→ **What you need to do**
Copy verbatim the block of lines in the entries below whose first line contains "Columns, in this" and whose last line contains "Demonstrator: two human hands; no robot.". Leave out all other lines.

→ **Supplied material**
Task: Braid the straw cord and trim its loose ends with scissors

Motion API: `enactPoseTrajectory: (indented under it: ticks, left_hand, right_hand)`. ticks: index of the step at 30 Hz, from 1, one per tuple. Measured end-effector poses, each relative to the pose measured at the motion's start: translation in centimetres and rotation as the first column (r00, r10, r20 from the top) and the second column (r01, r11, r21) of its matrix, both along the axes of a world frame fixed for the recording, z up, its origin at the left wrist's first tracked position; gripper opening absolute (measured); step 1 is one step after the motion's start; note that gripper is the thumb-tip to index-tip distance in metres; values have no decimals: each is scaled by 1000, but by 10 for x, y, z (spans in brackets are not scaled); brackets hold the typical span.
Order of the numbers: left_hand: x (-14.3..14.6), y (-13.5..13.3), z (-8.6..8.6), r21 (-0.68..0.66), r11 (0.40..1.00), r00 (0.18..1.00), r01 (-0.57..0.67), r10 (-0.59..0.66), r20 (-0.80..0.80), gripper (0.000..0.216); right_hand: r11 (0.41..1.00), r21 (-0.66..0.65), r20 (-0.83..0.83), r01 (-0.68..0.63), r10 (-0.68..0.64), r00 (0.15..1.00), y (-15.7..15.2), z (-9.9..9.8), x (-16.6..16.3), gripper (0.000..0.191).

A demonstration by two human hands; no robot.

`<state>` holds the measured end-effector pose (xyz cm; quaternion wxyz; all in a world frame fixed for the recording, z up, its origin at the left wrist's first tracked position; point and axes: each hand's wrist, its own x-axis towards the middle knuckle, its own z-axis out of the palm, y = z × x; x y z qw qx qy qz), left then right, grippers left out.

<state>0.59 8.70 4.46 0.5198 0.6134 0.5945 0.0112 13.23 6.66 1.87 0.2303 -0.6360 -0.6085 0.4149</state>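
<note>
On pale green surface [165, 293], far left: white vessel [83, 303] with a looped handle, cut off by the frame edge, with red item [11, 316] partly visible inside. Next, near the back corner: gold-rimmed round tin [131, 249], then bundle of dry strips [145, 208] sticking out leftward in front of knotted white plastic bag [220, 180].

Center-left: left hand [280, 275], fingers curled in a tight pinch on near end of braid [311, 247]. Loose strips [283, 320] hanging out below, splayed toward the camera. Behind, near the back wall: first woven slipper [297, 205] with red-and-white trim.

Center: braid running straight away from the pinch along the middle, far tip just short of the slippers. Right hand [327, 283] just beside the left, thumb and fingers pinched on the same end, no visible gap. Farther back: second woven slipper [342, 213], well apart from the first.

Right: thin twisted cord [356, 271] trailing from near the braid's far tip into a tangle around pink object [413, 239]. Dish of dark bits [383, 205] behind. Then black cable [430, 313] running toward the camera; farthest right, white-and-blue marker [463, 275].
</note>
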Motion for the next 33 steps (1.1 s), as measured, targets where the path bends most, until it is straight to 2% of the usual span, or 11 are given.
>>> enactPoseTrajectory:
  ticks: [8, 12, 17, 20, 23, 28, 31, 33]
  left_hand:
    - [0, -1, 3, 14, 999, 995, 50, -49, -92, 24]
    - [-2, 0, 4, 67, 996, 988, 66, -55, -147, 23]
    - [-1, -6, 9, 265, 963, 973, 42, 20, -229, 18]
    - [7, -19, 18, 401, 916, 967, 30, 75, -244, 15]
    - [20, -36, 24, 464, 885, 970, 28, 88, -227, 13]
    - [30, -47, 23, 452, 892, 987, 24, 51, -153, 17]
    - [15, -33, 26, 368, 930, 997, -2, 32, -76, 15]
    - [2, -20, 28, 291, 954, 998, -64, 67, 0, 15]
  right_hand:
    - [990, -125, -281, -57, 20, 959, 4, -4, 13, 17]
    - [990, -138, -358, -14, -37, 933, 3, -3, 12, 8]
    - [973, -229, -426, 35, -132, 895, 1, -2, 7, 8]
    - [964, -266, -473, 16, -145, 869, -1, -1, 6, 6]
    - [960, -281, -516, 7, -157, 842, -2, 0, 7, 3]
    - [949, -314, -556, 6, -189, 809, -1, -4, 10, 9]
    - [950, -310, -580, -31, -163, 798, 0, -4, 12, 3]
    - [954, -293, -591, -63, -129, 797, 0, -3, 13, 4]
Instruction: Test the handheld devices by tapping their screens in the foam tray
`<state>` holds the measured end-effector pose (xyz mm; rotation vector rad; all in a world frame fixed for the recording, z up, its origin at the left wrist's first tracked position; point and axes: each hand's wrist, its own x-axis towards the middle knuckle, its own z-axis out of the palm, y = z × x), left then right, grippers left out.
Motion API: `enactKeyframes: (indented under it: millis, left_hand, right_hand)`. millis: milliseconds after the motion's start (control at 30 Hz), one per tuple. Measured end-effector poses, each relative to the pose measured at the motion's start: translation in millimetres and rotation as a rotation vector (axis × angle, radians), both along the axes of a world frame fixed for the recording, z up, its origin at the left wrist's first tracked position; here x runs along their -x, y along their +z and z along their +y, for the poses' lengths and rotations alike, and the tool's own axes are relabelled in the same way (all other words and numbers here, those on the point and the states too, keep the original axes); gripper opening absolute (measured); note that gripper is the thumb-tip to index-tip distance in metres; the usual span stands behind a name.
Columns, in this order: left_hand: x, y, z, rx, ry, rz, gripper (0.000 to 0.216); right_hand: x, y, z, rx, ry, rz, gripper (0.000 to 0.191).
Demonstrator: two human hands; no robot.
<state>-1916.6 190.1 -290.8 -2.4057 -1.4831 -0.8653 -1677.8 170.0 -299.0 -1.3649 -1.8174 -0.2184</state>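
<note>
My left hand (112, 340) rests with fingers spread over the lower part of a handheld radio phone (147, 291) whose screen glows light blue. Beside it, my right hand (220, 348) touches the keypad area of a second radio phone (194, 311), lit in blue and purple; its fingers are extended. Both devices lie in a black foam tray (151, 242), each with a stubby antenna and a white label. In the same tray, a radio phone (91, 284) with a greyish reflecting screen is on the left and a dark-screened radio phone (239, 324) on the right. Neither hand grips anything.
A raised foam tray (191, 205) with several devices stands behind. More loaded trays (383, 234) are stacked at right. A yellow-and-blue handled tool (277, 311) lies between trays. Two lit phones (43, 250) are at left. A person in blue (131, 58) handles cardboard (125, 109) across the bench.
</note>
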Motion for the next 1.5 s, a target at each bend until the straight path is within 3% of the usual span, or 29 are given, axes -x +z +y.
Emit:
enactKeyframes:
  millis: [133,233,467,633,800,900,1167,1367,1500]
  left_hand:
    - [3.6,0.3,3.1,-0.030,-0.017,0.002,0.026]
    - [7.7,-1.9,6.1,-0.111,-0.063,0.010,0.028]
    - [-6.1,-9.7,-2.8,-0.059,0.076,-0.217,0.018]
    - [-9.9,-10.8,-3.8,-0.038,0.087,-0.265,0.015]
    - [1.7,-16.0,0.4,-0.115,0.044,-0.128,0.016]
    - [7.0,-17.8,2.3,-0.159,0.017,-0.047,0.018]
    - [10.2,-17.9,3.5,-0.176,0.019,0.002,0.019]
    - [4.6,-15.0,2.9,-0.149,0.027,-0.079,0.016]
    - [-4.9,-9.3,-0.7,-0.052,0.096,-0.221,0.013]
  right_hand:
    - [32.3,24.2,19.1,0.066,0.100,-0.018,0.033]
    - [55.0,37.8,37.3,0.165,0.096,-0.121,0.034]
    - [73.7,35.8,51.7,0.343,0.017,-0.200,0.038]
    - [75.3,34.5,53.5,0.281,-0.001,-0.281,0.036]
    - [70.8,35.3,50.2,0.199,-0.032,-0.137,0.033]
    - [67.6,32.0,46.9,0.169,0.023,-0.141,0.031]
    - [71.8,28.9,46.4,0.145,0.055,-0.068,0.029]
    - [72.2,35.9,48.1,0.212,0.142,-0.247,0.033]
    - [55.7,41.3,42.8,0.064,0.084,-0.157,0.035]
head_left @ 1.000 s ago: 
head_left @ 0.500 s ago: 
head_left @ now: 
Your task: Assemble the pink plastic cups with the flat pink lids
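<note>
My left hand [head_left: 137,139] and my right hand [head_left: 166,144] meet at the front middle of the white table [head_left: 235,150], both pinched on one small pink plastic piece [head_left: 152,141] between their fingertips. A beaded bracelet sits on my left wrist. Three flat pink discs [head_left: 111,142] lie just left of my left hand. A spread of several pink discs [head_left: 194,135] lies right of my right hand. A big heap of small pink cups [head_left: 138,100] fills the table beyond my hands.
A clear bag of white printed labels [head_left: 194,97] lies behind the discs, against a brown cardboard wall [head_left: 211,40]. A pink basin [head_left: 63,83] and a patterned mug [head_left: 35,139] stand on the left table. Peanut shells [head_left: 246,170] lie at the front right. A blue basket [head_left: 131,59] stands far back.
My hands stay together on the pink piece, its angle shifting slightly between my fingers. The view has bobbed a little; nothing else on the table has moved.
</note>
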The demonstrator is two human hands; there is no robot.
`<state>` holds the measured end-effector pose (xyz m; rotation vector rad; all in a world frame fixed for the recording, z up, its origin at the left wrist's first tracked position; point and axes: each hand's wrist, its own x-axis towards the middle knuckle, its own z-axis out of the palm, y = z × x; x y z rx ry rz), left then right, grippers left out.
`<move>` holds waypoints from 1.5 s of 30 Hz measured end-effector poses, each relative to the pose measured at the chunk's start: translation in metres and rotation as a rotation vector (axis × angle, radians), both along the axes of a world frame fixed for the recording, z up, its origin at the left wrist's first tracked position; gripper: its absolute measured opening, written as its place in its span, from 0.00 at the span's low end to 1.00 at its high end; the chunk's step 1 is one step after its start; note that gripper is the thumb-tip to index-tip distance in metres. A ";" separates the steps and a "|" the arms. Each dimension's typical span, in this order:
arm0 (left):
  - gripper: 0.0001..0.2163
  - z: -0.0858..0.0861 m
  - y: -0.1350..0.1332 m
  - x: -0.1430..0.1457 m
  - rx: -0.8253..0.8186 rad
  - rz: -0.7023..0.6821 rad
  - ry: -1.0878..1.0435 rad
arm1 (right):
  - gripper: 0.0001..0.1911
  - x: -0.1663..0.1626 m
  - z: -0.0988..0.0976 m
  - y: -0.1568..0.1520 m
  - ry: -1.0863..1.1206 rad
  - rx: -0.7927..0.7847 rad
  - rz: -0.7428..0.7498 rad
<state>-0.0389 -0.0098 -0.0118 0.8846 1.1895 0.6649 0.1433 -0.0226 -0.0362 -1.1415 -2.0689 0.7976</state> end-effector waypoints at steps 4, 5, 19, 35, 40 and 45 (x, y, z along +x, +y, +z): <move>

→ **Task response**
Columns, in this order: left_hand: x, y, z, rx, ry, rz, gripper (0.000 to 0.216); right_hand: x, y, z, rx, ry, rz, gripper (0.000 to 0.191).
Demonstrator: two human hands; no robot.

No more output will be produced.